Directions
From the entries that follow, copy exactly the lines beginning at the line holding "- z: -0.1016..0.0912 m" and continuing through the line holding "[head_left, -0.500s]".

------------------------------------------------------------

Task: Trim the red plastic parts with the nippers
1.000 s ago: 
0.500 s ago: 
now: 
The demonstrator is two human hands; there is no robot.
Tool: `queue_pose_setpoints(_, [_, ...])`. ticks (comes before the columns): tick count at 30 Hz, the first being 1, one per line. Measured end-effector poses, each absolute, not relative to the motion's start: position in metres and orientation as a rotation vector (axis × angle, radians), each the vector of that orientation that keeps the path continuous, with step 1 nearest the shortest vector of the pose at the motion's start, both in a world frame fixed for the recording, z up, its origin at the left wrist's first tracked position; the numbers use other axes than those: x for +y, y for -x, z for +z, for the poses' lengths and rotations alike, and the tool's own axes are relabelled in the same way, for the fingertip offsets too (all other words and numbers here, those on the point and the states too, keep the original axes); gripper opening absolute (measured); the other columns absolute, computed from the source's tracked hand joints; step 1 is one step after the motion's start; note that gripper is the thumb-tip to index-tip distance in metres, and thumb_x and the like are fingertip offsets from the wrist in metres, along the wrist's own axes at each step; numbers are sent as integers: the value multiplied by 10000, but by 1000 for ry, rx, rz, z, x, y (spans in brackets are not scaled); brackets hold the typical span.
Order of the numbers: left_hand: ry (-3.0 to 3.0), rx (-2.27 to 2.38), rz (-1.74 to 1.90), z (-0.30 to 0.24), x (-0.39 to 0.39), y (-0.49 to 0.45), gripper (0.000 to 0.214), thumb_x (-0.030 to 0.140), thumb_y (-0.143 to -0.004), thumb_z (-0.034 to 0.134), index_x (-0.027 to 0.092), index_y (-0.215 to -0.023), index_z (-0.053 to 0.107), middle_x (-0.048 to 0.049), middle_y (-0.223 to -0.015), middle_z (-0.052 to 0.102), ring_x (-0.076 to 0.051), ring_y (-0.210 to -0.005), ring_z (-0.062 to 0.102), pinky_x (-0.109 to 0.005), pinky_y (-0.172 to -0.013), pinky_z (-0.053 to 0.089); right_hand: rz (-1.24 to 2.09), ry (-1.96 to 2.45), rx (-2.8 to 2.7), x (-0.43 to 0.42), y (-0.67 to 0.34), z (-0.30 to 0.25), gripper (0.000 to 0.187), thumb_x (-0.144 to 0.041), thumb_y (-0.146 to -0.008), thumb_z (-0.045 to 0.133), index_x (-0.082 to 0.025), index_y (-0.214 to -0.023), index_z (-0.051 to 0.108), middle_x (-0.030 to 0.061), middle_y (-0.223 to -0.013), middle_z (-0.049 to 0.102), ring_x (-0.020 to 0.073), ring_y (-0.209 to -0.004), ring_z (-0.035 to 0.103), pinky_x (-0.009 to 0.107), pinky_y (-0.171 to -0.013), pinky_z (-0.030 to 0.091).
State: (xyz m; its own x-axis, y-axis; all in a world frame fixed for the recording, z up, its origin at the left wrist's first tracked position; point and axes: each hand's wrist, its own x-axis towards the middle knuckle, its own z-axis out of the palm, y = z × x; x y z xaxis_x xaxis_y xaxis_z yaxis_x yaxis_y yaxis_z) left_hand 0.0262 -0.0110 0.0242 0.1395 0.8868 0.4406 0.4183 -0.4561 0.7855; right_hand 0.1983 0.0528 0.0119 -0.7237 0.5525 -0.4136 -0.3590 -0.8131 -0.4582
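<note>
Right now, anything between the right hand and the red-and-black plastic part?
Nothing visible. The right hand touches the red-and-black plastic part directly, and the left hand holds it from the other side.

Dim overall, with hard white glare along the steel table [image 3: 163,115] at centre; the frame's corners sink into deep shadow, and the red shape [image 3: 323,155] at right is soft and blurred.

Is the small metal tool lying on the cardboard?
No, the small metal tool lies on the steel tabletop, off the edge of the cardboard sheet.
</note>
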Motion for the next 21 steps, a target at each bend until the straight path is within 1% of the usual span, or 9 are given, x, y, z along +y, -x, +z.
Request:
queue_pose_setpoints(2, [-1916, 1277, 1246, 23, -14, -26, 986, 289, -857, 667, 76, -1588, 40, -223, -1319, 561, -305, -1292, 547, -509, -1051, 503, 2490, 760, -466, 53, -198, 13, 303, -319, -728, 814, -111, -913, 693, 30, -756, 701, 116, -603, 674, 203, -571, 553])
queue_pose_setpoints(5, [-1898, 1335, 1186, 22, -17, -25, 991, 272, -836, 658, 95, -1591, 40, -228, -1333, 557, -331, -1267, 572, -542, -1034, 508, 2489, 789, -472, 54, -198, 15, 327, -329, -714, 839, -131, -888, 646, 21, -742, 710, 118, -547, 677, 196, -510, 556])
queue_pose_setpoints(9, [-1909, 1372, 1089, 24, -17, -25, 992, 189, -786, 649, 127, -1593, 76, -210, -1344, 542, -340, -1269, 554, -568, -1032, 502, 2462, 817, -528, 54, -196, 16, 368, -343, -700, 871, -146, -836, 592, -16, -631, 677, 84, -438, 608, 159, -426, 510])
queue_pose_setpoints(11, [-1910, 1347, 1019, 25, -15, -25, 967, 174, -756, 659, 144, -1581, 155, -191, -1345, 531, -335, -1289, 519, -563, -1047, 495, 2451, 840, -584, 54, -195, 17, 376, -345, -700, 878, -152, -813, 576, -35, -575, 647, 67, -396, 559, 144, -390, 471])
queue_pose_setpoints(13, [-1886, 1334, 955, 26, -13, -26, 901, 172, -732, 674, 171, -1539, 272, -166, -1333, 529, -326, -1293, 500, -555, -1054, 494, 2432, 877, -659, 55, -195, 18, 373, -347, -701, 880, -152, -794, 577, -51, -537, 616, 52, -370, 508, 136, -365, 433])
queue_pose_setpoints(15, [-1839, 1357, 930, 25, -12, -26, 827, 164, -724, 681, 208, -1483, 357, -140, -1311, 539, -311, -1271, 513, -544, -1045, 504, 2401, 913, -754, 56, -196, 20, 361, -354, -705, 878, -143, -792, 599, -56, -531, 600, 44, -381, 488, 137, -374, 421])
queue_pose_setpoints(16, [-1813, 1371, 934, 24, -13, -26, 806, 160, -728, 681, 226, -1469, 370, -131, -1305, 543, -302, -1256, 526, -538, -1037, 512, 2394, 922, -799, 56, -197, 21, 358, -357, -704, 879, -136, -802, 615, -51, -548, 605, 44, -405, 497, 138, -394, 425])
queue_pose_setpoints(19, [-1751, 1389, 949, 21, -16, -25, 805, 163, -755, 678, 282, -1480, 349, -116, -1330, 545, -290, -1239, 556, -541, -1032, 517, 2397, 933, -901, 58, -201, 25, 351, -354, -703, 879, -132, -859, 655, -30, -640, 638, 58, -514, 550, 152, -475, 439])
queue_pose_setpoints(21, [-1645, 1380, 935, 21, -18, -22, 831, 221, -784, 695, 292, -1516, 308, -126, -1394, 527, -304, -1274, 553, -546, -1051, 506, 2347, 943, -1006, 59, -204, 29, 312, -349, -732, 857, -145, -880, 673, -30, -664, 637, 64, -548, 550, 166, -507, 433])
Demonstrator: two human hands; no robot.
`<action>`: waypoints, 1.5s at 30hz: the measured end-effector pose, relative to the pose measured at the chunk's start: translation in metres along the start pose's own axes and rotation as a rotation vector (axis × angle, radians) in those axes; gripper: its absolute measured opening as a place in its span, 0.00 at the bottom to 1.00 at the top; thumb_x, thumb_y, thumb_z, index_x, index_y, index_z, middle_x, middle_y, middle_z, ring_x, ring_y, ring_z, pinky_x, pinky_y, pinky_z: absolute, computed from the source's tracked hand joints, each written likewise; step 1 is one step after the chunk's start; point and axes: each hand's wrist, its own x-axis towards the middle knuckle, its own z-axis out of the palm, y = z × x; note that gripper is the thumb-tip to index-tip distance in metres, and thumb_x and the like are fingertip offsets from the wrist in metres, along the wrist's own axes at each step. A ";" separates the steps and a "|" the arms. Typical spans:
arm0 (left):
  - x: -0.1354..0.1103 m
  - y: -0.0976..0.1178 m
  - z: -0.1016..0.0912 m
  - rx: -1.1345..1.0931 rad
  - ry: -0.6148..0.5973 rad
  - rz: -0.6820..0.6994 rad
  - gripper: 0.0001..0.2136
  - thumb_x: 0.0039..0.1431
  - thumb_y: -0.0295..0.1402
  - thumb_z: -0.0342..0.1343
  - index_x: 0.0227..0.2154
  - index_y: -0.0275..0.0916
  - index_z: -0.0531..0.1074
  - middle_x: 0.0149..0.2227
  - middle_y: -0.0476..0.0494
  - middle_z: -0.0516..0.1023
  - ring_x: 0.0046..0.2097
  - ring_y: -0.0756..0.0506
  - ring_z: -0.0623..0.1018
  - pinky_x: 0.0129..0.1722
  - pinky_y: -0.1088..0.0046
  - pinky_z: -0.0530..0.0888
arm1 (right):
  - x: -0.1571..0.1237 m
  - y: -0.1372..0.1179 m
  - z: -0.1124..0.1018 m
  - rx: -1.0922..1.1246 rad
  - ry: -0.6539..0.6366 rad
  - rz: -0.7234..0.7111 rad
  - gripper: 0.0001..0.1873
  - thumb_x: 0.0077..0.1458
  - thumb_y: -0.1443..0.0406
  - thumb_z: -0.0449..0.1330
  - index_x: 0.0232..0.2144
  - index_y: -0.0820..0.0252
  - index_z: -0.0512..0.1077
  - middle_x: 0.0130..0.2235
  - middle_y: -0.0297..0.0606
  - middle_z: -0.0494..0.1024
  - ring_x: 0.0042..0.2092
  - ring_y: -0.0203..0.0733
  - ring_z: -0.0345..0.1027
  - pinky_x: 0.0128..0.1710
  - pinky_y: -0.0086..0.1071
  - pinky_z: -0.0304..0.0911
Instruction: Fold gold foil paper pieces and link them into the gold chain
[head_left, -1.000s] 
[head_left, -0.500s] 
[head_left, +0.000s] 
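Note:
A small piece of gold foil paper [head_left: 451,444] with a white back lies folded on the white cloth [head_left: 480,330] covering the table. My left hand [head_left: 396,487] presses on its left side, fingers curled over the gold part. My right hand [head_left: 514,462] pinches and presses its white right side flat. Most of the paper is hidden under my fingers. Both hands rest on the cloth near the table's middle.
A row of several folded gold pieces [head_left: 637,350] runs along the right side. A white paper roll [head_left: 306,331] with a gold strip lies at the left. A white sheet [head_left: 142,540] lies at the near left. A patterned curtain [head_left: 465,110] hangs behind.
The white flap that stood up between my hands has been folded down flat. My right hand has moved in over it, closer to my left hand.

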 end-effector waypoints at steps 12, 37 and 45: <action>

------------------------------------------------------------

Exercise response
  - z: -0.1016..0.0912 m
  - rx: -1.1345..1.0931 rad
  - ry: -0.6148..0.5973 rad
  - rz: -0.6820..0.6994 rad
  - gripper: 0.0001..0.2136
  - thumb_x: 0.0039..0.1431
  - thumb_y: -0.0295..0.1402
  - thumb_z: -0.0342..0.1343
  - index_x: 0.0227..0.2154
  - index_y: -0.0275..0.0916
  - index_z: -0.0531..0.1074
  - middle_x: 0.0149..0.2227
  - middle_y: -0.0476..0.0494
  - middle_z: -0.0516..0.1023
  - ring_x: 0.0046..0.2097
  - ring_y: -0.0756..0.0506
  - ring_z: -0.0623..0.1018
  - pinky_x: 0.0129..0.1722
  - pinky_y: -0.1088..0.0046
  - pinky_z: -0.0530..0.0888
arm1 (right):
  - x: -0.1571..0.1237 m
  - y: -0.1372..0.1179 m
  - z: -0.1124..0.1018 m
  - rx: -1.0922..1.1246 rad
  - ry: -0.6539..0.6366 rad
  - rz: -0.7234..0.7111 rad
  - gripper: 0.0001..0.1873
  - thumb_x: 0.0077..0.1458
  - thumb_y: -0.1443..0.0406
  - thumb_z: -0.0449..0.1330
  - index_x: 0.0232..0.2144
  - index_y: -0.0820..0.0252
  - index_z: -0.0512..0.1077
  - middle_x: 0.0130..0.2235
  - middle_y: -0.0297..0.0606
  - middle_z: -0.0494..0.1024
  - ring_x: 0.0042..0.2092
  - ring_y: -0.0203..0.0733
  - ring_z: -0.0345..0.1027
  - pinky_x: 0.0128..0.1710
  - pinky_y: -0.0086..0.1071
  - pinky_z: -0.0304..0.0911
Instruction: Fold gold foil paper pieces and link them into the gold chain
[head_left, -1.000s] 
[head_left, -0.500s] 

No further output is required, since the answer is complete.